MARSEILLE : Du théâtre revenu à l'essentiel: avec «Amours (2)», présenté en avant-première ce week-end à Marseille, Joël Pommerat poursuit, hors les murs de la prison mais dans une économie de moyens intacte, le travail engagé depuis 2014 avec des détenus purgeant de longues peines.

Après une première version d'«Amours» créée en 2019, c'est le quatrième spectacle monté par le très plébiscité metteur en scène et sa compagnie Louis Brouillard avec un petit groupe de détenus de la maison centrale d'Arles (Bouches-du-Rhône).

Dans une petite salle aux allures d'entrepôt de la Friche de la Belle de Mai, pôle culturel marseillais, l'espace scénique est délimité par une quarantaine de chaises en plastique disposées en U sur lesquelles se serrent les spectateurs, masques FFP2 vissés aux oreilles.

«Tu sais, si je ne t'avais pas imposé ma loi, c'est toi qui me l'aurais imposée», lance, à brûle-pourpoint, un père à son fils. «Tu m'as terrorisé toute mon enfance, toute mon adolescence, toute ma jeunesse. J'ai peur de toi», lui répond ce dernier.

Des chaises pour tout accessoire, un simple interrupteur rythmant la succession des scènes en guise d'éclairage et, tenant lieu d'horizon, une seconde pièce hors-champ qui devient comme un espace de fuite pour les personnages et d'où émanent bruits de coups ou sons d'ébats.

Tentation de l'amour de jeunesse croisé par hasard, couple en mal d'enfant, amitié mise à mal par un souvenir: les pathologies de l'amour se déclinent en une série de saynètes dans lesquelles les mots pesés et incisifs de Joël Pommerat tiennent, avec leurs interprètes saisissants de justesse, le premier rôle.

Un dépouillement d'abord dicté par les contraintes logistiques inhérentes à la détention après deux précédents spectacles, «Désordre d'un futur passé» en 2015 et «Marius» en 2017, qui étaient «extrêmement ambitieux et lourds sur un plan technique», explique Joël Pommerat.

«Donc +Amours+ a été fait dans cette forme très légère, très dépouillée, sans décor, sans costumes» puisqu'il fallait faire «un objet le plus discret et simple possible» afin de continuer à travailler dans le milieu carcéral, poursuit-il.

- «Virginité» -

«Amours (2)» ne conserve qu'une dizaine de textes, tirés de trois précédents spectacles de Joël Pommerat, pour cinq à six comédiens quand la première version en comptait environ le double.

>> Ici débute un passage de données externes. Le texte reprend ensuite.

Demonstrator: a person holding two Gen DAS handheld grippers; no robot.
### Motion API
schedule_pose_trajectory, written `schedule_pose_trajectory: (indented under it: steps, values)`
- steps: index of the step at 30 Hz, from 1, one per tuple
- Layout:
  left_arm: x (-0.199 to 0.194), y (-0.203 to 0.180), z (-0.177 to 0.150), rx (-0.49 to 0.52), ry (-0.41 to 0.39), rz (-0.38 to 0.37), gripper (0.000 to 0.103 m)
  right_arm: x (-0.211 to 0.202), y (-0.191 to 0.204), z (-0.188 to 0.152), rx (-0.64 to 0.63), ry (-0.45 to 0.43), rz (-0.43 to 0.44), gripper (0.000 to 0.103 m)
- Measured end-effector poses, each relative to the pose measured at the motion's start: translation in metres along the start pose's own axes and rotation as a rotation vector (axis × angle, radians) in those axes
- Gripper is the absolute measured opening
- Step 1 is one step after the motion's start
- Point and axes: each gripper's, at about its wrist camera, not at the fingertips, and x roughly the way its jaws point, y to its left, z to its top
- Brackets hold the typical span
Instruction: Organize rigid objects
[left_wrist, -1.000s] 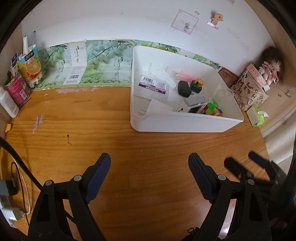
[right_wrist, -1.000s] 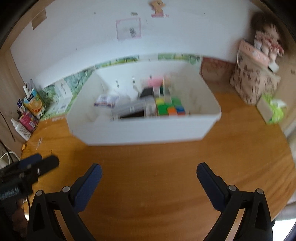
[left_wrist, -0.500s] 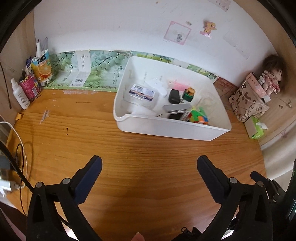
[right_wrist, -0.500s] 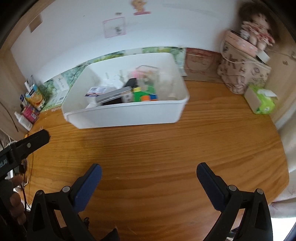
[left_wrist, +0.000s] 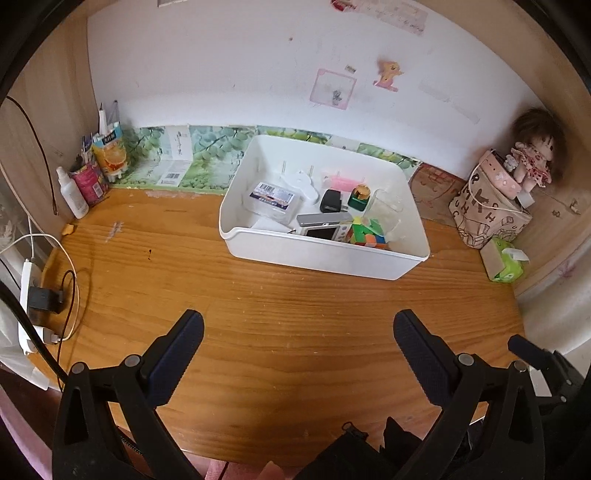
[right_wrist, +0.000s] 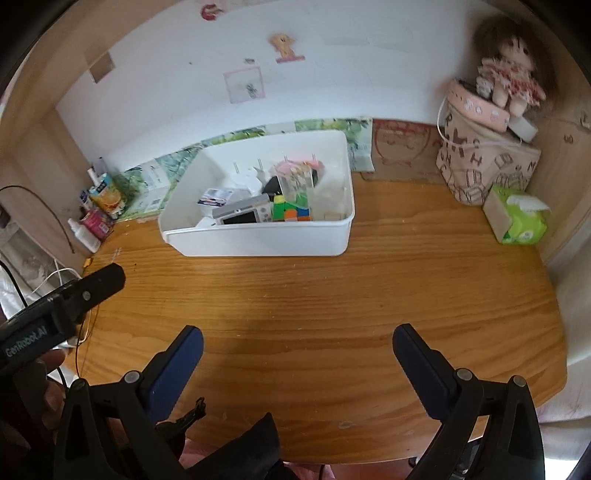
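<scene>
A white bin (left_wrist: 325, 254) sits on the wooden table (left_wrist: 280, 332) toward the back wall, and the task's hard objects all lie inside it. Among them are a multicoloured puzzle cube (left_wrist: 367, 233) near the front wall of the bin, a silver camera (left_wrist: 321, 226) just beside the cube, a black charger (left_wrist: 330, 201) behind the camera, a small green and gold item (left_wrist: 360, 195) next to the charger, and a clear box with a barcode label (left_wrist: 271, 199) toward the bin's left side. A clear cup (left_wrist: 386, 206) seems to stand at the right end, though its outline is faint.

The left gripper (left_wrist: 299, 334) hangs over bare table in front of the bin, well apart from it. Its jaws have just been opening and now stand spread wide with nothing between them. The right gripper (right_wrist: 297, 345) also hangs above the bare wood, jaws spread wide and holding nothing.

At the left back corner stand a white spray bottle (left_wrist: 72, 194) and a juice carton (left_wrist: 109, 155). At the right back corner a doll (right_wrist: 511, 70) sits on a patterned bag (right_wrist: 484, 162), with a green tissue pack (right_wrist: 517, 218) in front of it.
</scene>
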Motion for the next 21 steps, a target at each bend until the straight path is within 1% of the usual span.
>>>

Parmi eux, deux anciens détenus: Redwane Rajel, qui a déjà joué sous la direction d'Olivier Py au Festival d'Avignon, et Jean Ruimi, l'homme à l'initiative de la troupe formée à la prison d'Arles. Ils sont accompagnés de trois comédiennes professionnelles.

«La plupart des gens avec qui on a construit cette équipe ne sont jamais allés voir un spectacle de théâtre. Donc on a fabriqué du théâtre en toute innocence, en toute virginité», raconte Joël Pommerat, 58 ans, dont chacune des créations fait salle comble à Paris.

«Dans le fond, c'est ça qui m'a retenu, cet engouement. Les gens avec qui on a bossé, ce sont les plus gros travailleurs que j'ai rencontrés. Des passionnés et des amoureux du travail», confesse-t-il, décrivant une expérience loin de l'entre-soi théâtral, ce «petit monde de gens qui se ressemblent».

Pour la tournée, qui devrait débuter en septembre, Joël Pommerat imagine jouer «Amours (2)» dans une boucherie, un casino, un gymnase, une paroisse même. «A partir du moment où on arrive à faire une configuration comme celle-ci, à peu près, on peut jouer n'importe où».

«Le grand principe, c'est de garder cette intimité: faire du théâtre pour un petit nombre de spectateurs pour pouvoir aller le plus possible dans la proximité», ajoute-t-il.

N'importe où sauf peut-être sur un plateau de théâtre: «C'est bien d'être à un endroit neutre où le théâtre n'est pas attendu».